▶
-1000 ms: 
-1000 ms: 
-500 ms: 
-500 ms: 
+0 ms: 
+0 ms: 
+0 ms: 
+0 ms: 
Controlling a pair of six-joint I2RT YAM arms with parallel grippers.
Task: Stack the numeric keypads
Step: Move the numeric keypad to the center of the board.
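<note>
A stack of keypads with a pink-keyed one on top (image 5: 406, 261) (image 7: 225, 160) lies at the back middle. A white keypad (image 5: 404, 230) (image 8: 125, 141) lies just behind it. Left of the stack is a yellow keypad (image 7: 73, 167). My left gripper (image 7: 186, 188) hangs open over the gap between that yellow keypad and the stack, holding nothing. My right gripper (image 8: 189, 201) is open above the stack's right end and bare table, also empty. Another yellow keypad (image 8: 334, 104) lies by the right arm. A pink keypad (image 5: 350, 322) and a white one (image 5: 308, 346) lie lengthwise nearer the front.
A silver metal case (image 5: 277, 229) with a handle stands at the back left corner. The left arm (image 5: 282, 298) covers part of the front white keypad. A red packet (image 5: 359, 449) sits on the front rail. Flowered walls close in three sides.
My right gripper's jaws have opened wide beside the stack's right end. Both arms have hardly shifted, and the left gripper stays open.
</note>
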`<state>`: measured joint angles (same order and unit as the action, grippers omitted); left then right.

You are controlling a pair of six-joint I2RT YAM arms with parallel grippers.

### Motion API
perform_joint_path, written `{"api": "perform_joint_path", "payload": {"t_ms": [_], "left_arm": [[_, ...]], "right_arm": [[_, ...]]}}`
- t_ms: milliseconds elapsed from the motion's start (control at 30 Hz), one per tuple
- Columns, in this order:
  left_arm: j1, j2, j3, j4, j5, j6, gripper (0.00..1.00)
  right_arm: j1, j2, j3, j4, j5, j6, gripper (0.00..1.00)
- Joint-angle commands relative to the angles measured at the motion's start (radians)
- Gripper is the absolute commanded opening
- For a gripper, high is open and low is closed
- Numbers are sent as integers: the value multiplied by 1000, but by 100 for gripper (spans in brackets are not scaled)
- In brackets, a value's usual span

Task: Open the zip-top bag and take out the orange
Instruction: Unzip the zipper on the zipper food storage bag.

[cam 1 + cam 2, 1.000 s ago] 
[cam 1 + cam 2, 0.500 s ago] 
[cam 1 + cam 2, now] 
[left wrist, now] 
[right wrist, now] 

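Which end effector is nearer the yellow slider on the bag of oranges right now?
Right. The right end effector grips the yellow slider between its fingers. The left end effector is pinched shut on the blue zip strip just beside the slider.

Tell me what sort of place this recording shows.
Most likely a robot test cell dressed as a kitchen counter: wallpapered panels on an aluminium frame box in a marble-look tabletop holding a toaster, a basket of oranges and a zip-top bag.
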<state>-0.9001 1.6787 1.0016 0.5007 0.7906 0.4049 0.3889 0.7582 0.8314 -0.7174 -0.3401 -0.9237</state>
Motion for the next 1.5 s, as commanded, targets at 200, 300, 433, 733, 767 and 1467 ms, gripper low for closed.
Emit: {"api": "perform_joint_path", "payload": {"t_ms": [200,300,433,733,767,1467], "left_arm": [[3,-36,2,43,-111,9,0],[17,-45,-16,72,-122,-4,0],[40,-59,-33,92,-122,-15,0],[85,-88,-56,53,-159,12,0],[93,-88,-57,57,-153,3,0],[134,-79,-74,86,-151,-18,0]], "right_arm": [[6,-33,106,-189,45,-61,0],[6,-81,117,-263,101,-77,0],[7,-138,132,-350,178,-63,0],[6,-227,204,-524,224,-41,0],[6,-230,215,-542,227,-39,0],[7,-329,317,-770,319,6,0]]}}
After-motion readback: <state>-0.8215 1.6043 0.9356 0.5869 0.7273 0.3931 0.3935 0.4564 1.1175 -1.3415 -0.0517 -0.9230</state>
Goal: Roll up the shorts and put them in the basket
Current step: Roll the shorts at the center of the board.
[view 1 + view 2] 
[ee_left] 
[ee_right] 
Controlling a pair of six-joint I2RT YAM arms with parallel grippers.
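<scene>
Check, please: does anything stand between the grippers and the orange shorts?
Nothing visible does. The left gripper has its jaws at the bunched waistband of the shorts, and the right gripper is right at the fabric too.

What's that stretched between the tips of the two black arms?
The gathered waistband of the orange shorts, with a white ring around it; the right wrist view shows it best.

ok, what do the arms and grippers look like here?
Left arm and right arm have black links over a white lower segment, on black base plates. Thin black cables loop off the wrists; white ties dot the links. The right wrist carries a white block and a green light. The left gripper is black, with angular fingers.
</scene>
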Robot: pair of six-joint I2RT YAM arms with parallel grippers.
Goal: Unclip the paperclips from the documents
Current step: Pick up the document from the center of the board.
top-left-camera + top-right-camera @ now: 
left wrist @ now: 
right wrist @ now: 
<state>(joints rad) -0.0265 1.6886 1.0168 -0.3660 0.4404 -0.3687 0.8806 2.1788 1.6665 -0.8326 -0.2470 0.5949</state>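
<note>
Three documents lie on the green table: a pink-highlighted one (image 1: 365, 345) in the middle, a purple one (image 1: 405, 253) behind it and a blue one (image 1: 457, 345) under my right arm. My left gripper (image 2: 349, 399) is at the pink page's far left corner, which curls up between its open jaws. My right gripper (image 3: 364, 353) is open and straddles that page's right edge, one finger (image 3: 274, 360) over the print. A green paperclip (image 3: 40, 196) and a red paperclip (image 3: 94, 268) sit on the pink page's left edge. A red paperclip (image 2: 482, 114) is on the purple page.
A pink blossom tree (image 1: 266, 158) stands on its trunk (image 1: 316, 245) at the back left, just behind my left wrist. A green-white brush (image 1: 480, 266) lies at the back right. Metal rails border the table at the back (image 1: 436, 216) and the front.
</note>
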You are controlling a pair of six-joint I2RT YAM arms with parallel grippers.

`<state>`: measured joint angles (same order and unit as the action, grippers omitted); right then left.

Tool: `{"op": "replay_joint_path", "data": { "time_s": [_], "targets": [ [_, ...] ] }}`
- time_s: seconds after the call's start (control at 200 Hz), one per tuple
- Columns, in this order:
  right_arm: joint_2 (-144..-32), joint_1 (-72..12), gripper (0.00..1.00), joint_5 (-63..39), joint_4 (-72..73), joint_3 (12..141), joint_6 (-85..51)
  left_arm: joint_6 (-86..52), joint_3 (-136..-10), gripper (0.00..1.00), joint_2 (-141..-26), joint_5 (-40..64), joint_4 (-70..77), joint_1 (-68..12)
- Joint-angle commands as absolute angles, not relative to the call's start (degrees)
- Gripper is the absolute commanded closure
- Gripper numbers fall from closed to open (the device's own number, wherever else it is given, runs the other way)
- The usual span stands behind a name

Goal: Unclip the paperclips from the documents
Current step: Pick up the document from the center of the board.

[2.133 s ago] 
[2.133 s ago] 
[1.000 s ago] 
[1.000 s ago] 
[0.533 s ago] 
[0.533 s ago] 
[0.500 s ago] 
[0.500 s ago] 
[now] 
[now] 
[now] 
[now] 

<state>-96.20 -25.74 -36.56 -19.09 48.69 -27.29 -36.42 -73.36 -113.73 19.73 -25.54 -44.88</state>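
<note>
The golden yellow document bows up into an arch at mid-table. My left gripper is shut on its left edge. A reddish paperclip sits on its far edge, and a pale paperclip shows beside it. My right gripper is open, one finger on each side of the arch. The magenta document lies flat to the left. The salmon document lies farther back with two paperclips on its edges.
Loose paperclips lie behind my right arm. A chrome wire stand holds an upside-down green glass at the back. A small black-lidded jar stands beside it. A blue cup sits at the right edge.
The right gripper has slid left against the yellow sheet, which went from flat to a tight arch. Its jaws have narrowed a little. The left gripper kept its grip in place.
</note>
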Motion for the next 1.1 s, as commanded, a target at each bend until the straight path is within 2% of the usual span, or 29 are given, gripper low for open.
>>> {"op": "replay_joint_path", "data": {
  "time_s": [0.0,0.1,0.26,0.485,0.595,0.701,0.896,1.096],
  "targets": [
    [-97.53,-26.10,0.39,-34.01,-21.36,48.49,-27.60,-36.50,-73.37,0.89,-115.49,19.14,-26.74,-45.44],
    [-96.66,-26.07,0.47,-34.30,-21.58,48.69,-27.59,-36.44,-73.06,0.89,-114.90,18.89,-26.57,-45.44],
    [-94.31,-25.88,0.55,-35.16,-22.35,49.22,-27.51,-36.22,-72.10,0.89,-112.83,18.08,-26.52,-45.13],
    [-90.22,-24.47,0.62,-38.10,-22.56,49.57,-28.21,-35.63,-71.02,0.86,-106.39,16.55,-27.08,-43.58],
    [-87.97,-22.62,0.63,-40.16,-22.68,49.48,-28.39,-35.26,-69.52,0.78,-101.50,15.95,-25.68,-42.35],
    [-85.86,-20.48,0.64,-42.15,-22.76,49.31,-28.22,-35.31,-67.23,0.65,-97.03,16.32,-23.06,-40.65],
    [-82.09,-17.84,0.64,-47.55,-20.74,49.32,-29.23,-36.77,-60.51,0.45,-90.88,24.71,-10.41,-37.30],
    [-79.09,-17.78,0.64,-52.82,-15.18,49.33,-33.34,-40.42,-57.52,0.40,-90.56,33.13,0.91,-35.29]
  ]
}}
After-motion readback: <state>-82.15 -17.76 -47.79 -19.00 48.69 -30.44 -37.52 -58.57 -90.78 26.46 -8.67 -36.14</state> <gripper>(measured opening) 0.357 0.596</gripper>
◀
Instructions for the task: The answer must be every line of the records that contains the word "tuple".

Output below:
- t_ms: milliseconds elapsed from the motion's start (control at 30 Hz), one per tuple
- time_s: seconds after the call's start (control at 200 Hz), one per tuple

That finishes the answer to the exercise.